Brooklyn Street Art: Dan, my front doors have those same square wire-veined windows! One night a drunk neighbor couldn’t find his key so he smashed one with a can of coke and there were little pieces of glass all over the floor. Your people definitely look trapped in there. Little portholes of desperation. Or is that just me?
Dan Witz: I like that story. But I’d change it to little portals of desperation.
Brooklyn Street Art: Sometimes your pieces on the street are so well camouflaged that people will not know they are there. Would you rather that your work is discovered or looked over?
Dan Witz: I know it’s perverse and probably not in my best self-interest but I love the idea of thousands of people walking by my pieces every day and not seeing them. Eventually though the law of averages (I put up so damned many of them) will catch up with you and you’ll see one. Then I’m hoping you’ll go, ‘Holy shit!” and begin to wonder what else you’ve been missing out there.
Brooklyn Street Art: You like to be outdoors, and many of your pieces in Brooklyn are about people trying to get out through vents of ugly new buildings. Is this work autobiographical in any way?
Dan Witz: The Ugly new Buildings projects is autobiographical inasmuch as I live in the neighborhood that these arrogant architectural abominations have been inflicted upon. The subtext of the piece was never one of escape, but more of frustration and powerlessness. As a street artist I take what’s happening on my own streets very personally.
Brooklyn Street Art: “Dark Doings” still retains a punk rock flavor. And yet, so much of your work seems luminous and glowing and warm. Does a punk ever lose that rebellious dark side?
Dan Witz: It’s true that much of my youth was spent romanticizing the dark side. I believed that the truth could only be found by a violent rejection of the status quo. I still believe this, especially concerning creativity, but the truth about the so called dark side is that it’s mostly a pose and that the rest is ultimately sad and is the graveyard of a lot of wasted talent.

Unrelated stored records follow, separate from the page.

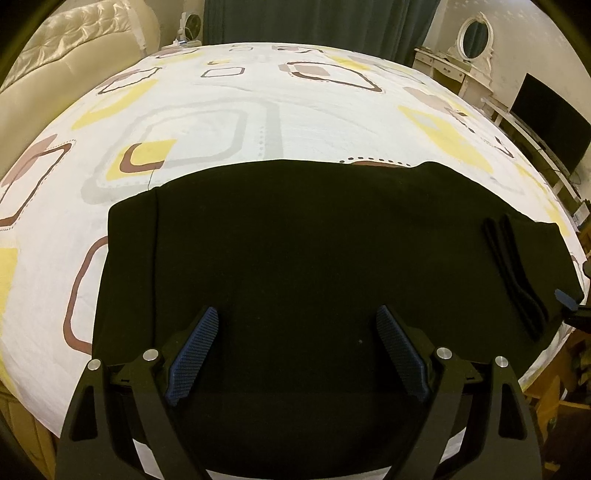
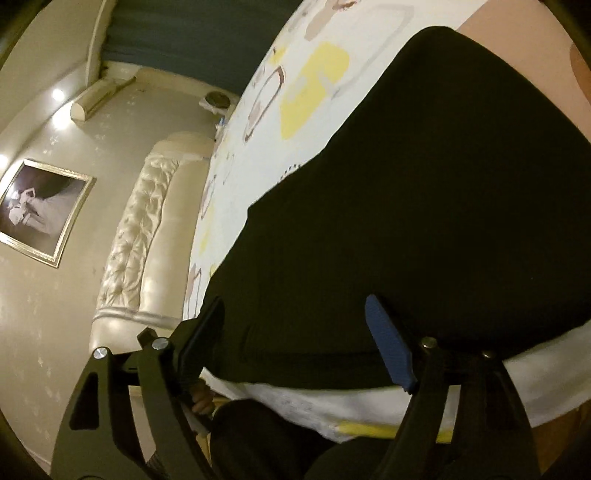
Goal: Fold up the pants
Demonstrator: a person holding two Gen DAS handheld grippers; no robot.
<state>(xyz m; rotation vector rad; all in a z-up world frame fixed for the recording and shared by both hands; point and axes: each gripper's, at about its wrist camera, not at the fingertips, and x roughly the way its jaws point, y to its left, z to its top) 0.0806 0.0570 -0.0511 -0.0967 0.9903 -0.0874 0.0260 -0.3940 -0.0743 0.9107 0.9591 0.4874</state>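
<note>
**Black pants lie folded at the bed's near edge, both tools spread and empty**

Left wrist view: The left tool point(image 1: 297, 345) hangs over the pants point(image 1: 295, 251) with its two blue-padded fingers point(image 1: 194, 356) spread wide; nothing is held between them, only the dark cloth lying below. The pants are a broad black rectangle lying flat on the bed point(image 1: 258, 110), along its near edge, on a white sheet printed with yellow, brown and grey squares. At the pants' left end a narrower strip of cloth sticks out past the main fold. At the right end two ridged bands point(image 1: 513, 273) run across the fabric, towards the bed's right edge. A blue fingertip of the right tool point(image 1: 565, 298) shows just beside that right end. Beyond the bed's far edge hang dark curtains point(image 1: 314, 22); a cream tufted headboard point(image 1: 74, 48) stands at the left edge, and a white dresser with an oval mirror point(image 1: 474, 35) and a dark screen point(image 1: 550, 122) stand on the right.

Right wrist view: The picture is tilted and somewhat blurred. The right tool point(image 2: 295, 339) stands with its fingers well apart and grips nothing; the pants point(image 2: 424, 203) fill the space past them, reaching to the bed's near edge point(image 2: 332, 410), where the white sheet shows under the cloth. The headboard point(image 2: 147, 236) and a framed picture point(image 2: 40, 210) on the wall lie to the left.
</note>
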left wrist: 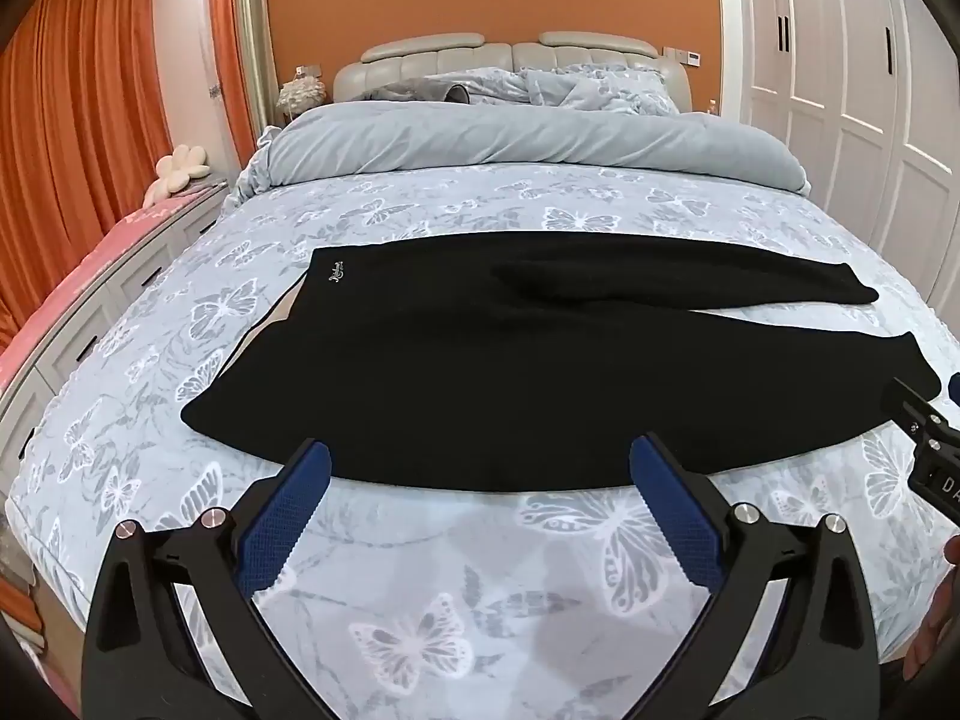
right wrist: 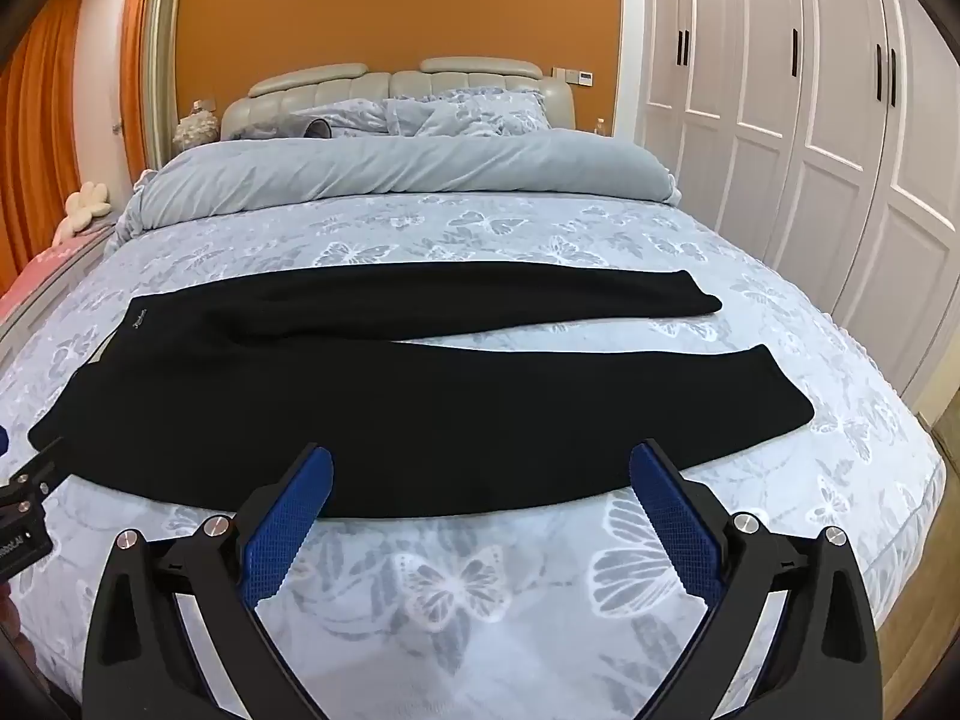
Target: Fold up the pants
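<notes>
Black pants (left wrist: 480, 372) lie flat across the bed, waistband with a small white logo at the left, two legs spread apart toward the right; they also show in the right wrist view (right wrist: 390, 408). My left gripper (left wrist: 480, 468) is open and empty, hovering just above the near edge of the pants by the waist half. My right gripper (right wrist: 480, 474) is open and empty, hovering above the near edge of the near leg. The right gripper's body shows at the right edge of the left wrist view (left wrist: 927, 438).
The bed (left wrist: 480, 570) has a pale blue butterfly-print sheet. A rolled grey duvet (left wrist: 528, 144) and pillows lie at the head. White wardrobe doors (right wrist: 810, 120) stand to the right, a pink-topped white dresser (left wrist: 90, 276) and orange curtains to the left.
</notes>
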### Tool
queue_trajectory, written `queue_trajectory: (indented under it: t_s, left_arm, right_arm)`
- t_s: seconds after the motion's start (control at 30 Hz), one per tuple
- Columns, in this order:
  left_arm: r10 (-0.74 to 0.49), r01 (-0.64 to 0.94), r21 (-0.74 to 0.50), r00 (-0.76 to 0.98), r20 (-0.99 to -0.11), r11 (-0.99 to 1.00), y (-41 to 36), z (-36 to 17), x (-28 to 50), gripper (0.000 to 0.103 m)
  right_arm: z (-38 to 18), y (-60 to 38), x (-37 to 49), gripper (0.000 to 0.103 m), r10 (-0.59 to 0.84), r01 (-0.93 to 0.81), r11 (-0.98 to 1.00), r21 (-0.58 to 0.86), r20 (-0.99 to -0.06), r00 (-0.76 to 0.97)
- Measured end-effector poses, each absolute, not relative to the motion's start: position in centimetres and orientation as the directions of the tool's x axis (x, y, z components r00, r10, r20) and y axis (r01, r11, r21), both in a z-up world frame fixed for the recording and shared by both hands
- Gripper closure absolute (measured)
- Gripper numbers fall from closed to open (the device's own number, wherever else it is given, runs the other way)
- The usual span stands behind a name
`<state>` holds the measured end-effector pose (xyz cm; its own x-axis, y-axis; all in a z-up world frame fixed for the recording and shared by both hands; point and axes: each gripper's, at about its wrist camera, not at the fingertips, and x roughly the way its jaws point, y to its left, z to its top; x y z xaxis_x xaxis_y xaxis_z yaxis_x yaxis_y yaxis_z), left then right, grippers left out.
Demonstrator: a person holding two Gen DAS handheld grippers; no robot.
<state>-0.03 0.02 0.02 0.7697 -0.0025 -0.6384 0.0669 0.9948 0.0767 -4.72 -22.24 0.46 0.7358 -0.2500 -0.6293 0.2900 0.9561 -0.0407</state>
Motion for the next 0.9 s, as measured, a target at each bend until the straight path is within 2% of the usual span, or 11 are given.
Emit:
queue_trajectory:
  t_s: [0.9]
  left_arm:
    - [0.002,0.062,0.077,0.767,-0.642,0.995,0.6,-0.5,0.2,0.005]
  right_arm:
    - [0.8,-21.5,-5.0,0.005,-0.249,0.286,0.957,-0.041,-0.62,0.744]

I’m just glad I made it back to report on it with my faculties (somewhat) intact. At some point after I hit thirty, I noticed that all I wanted to paint was light, and I needed to make it as warm and luminous and spiritually nourishing as I could. Not too ‘hip’ a career concept one would think, but somehow this turned out to be a rebellious act as well–at least for me. I can’t claim the metaphor was intentional but it’s not the first time my work has benefited from such a suspiciously lucky coincidence.